= Beginning of Section =
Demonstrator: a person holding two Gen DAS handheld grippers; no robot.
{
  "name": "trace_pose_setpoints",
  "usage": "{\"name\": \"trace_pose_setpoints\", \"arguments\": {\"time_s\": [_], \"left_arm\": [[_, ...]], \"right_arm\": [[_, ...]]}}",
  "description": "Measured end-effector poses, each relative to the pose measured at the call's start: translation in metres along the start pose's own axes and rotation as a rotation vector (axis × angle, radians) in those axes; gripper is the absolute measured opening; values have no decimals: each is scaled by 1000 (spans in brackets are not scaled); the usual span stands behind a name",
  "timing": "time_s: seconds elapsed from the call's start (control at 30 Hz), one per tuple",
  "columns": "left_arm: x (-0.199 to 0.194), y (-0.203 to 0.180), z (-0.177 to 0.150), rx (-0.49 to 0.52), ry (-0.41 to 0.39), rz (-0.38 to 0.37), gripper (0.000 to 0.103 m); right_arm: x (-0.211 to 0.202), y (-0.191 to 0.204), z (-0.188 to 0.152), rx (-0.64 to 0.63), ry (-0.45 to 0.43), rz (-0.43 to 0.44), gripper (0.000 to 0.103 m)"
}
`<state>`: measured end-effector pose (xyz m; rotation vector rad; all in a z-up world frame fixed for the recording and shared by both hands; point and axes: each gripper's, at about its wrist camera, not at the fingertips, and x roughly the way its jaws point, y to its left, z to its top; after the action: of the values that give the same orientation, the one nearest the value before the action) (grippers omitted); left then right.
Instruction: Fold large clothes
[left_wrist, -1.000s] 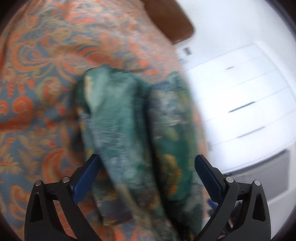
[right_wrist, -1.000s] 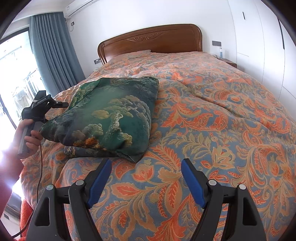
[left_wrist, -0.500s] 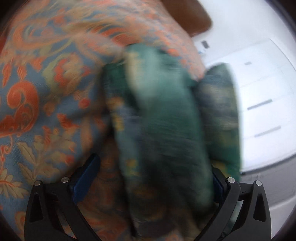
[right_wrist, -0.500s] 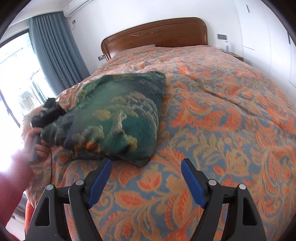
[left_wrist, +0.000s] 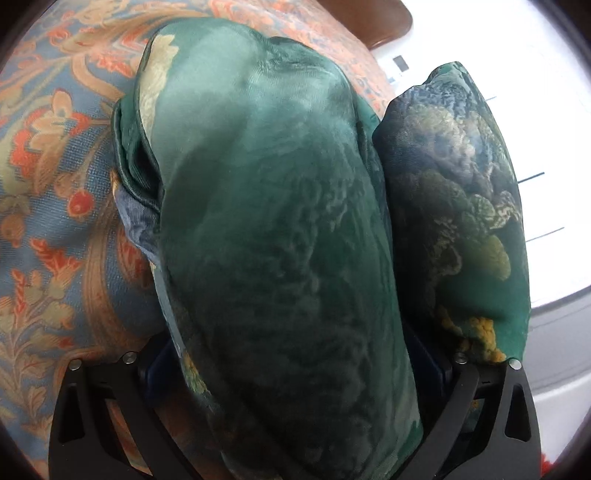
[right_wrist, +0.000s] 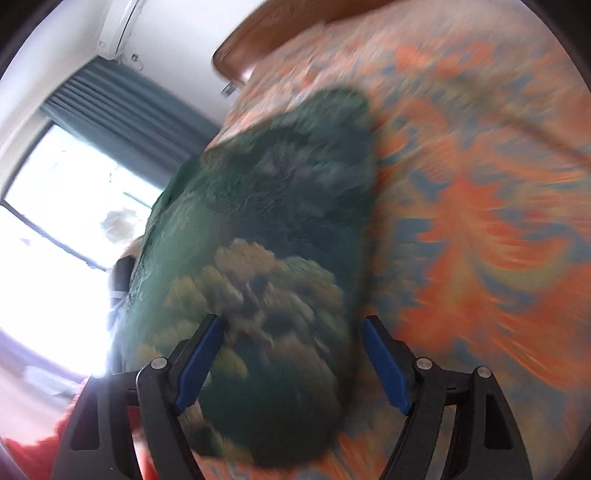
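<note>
The folded green garment (left_wrist: 280, 229) with a tree and cloud print lies on the orange and blue patterned bedspread (left_wrist: 55, 192). It fills the left wrist view, and its thick folded stack sits deep between the fingers of my left gripper (left_wrist: 295, 365), whose jaws are wide apart around it. In the blurred right wrist view the same garment (right_wrist: 266, 258) lies between the blue pads of my right gripper (right_wrist: 291, 354), which is open around its near end. I cannot tell whether the pads touch the cloth.
A wooden headboard (right_wrist: 266, 33) stands at the far end of the bed. A window with blue curtains (right_wrist: 122, 110) is on the left. White cabinet doors (left_wrist: 543, 147) show behind the garment in the left wrist view.
Both grippers have moved in onto the garment from opposite ends. The right gripper has swung left and tilted, from the bare bedspread to the bundle. The left gripper has pushed deeper around the stack.
</note>
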<state>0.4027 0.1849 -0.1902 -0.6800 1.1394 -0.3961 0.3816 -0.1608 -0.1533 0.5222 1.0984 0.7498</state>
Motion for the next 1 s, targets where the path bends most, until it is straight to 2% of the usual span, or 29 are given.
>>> {"name": "trace_pose_setpoints", "arguments": {"time_s": [0.07,0.13,0.17,0.2,0.23,0.3,0.37,0.43,0.6,0.7,1.0], "left_arm": [[4,0,1,-4,9,6,98],[3,2,-5,-4,18,10,82],[2,-1,-8,-6,16,29,69],[2,-4,-9,-5,11,47,55],[0,-11,-10,3,8,59,48],[-7,-24,-13,39,-9,90,34],[-17,-43,-21,91,-39,109,32],[-27,-52,-28,99,-64,94,31],[-63,-73,-51,138,-113,68,31],[-88,-96,-48,168,-152,69,31],[-162,-146,-41,270,-270,76,32]], "right_arm": [[13,-12,10,58,11,51,96],[27,-22,17,103,39,97,98],[31,-24,18,115,49,102,99],[36,-23,19,120,59,109,98],[41,-18,20,109,70,105,88],[43,5,22,25,77,25,81],[38,38,19,-107,52,-77,72],[28,61,13,-192,12,-121,70],[-7,100,-5,-297,-94,-89,69],[-26,120,-9,-326,-129,-65,69],[-87,179,33,-407,-275,4,69]]}}
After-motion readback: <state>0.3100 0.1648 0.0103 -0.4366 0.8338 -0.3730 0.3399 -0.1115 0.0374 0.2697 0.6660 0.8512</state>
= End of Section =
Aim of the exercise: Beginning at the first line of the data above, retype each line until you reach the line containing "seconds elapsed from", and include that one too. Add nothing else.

Exercise answer:
Demonstrator: a person holding two Gen DAS handheld grippers; no robot.
{
  "name": "trace_pose_setpoints",
  "usage": "{\"name\": \"trace_pose_setpoints\", \"arguments\": {\"time_s\": [_], \"left_arm\": [[_, ...]], \"right_arm\": [[_, ...]]}}",
  "description": "Measured end-effector poses, each relative to the pose measured at the call's start: translation in metres along the start pose's own axes and rotation as a rotation vector (axis × angle, radians) in those axes; gripper is the absolute measured opening; values have no decimals: each is scaled by 1000 (spans in brackets are not scaled); the usual span stands behind a name",
  "timing": "time_s: seconds elapsed from the call's start (control at 30 Hz), one per tuple",

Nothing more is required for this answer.